Well, we got our hopes up for nothing. Ken Macha announced this morning that Jeff Suppan will be joining the team as the fifth starter when he returns from the disabled list, and is expected to start next week against the Cubs. Just a few quick thoughts on this:
– Aside from the salary, does Jeff Suppan have dirty photos of Ken Macha somewhere?
– Who does Chris Narveson have to kill to be considered for a rotation spot?
– Macha is aware that the Cubs are probably the worst team for Suppan to come back against, right? The last time I checked, Derrek Lee’s OPS against Suppan was Pujols-esque.
The only possible way this makes sense is if the Brewers are setting Suppan up to fail, so he can pitch his way out of the rotation. If that was the case, you could argue he’s been pitching his way out of the rotation since the beginning of spring training.
This was the worst case scenario from the start, and it’s pretty clear now that there never was any real competition for the last spot in the rotation. If there was a competition, Suppan would’ve finished dead last in the three-way race. For once, I find myself agreeing with a lot of the comments in the JSOnline blog post, and to me, that’s the scariest thing of all about this.
I’m not one to log on to throw up a vent post — especially this early in the season — but this is just ridiculous.
Edit: Updated with Macha’s comments:
“I don’t think if he was in the bullpen, (the salary) would matter,” said Macha. “He’s going to be one of the 12 pitchers.”
Except he did nothing to earn being one of the 12 pitchers, let alone top 12 starters in the organization.
“We could have a number of No. 5 starters over the course of the year,” said Macha. “Right now, we’re going in this direction. Production will be a big part of it.”

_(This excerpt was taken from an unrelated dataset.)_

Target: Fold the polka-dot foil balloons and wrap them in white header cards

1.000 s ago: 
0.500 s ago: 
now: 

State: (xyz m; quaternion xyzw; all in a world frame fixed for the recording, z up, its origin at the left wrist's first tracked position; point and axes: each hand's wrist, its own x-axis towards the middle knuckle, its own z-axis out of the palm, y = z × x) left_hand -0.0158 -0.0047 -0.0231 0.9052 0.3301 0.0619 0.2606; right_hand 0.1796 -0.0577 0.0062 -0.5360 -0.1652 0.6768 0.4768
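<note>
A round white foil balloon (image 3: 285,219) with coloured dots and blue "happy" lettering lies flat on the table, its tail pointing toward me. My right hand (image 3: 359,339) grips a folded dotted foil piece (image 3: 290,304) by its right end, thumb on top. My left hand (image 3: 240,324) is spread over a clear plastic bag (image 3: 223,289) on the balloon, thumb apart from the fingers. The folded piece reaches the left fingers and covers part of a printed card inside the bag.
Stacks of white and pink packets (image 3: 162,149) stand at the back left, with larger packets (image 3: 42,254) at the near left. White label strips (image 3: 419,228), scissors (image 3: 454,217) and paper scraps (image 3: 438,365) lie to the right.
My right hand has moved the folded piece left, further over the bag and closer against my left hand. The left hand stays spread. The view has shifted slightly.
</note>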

If production will be a big part of deciding whether Suppan stays in the rotation or not, why wouldn’t production be a big part of deciding to give him the rotation spot in the first place? His production — or lack thereof — in the spring didn’t warrant him getting the job.

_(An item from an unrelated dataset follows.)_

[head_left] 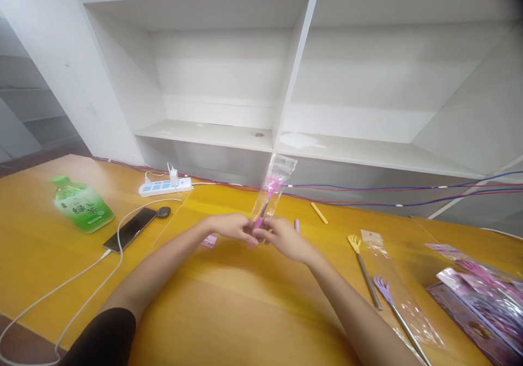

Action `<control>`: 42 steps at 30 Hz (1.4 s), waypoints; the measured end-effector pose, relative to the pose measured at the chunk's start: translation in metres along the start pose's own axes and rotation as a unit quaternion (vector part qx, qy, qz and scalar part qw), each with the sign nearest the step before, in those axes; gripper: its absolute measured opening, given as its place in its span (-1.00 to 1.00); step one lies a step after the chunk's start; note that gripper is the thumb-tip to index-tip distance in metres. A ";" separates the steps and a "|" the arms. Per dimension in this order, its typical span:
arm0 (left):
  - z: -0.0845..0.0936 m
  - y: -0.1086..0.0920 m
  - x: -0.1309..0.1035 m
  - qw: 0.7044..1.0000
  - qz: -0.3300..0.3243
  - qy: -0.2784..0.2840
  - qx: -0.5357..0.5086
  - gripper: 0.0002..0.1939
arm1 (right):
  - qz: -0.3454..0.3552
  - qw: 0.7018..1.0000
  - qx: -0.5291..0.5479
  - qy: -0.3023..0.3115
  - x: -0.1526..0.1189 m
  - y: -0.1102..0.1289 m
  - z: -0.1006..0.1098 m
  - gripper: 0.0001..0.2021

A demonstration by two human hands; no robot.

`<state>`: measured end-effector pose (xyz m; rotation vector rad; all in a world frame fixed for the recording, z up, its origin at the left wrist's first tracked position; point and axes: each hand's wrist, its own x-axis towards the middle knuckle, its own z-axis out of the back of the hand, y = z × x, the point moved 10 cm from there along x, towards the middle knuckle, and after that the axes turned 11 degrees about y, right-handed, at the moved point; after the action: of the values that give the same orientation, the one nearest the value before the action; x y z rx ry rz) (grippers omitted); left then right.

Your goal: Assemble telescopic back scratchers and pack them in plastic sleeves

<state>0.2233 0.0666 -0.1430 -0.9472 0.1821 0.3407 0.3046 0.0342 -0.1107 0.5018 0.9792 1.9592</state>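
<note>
A pink back scratcher (273, 183) in a clear plastic bag (287, 163) is held upright and slightly tilted over the middle of the table. My left hand (229, 226) is closed around the bagged lower end by the pink handle. From the other side, my right hand (286, 239) grips the same part, its fingers close to those of my left. The bag's opening and the exact fingertip contact are hard to make out. Beside my left hand lies a small pink card (209, 241). Just behind my right hand is a short purple tube (297, 225).
On the right lie a yellow back scratcher (365, 273), a purple one (398, 311), an empty clear bag (402, 287) and a packaged pile (486, 300). A yellow tube (319, 213) lies behind. Leftward are a green bottle (84, 205), phone (133, 229) and power strip (163, 187).
</note>
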 end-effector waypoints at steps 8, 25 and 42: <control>0.020 -0.059 -0.023 0.969 -0.081 -0.146 -0.181 -0.54 | 0.036 0.995 0.097 -0.007 -0.029 0.028 0.024 -0.57; 0.052 -0.083 -0.070 0.847 -0.209 -0.394 -0.291 -0.64 | 0.075 0.960 0.257 -0.086 -0.029 0.044 0.027 -0.50; 0.040 -0.076 -0.048 0.838 -0.233 -0.313 -0.382 -0.69 | 0.094 0.969 0.198 -0.113 -0.037 0.048 0.031 -0.60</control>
<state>0.2063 0.0490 -0.0480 -1.5664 -0.8437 0.2491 0.3202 0.0013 -0.0529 1.0533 1.2132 1.8194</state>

“There are a couple of things you can look at,” said Macha. “Suppan was our lead guy out last year. Now, he’s not in a situation where he’s No. 1 against the other team’s No. 1.”
Yeah, because that was his problem last year, being matched up with another team’s ace. That’s why he walked more batters in 2009 than he had since 2000, posted a WHIP of 1.695, and coughed up 25 homers. That’s why his ERA+ was a horrific 76. I’m sure it was just the fact that he was going up against another team’s ace, and not the fact that he was one of the worst starters in baseball last year.
“You could make a case for all three guys.”
No. No, you really couldn’t. It should have come down to Parra and Narveson, but it’s pretty clear now that Macha never really considered anyone but Suppan.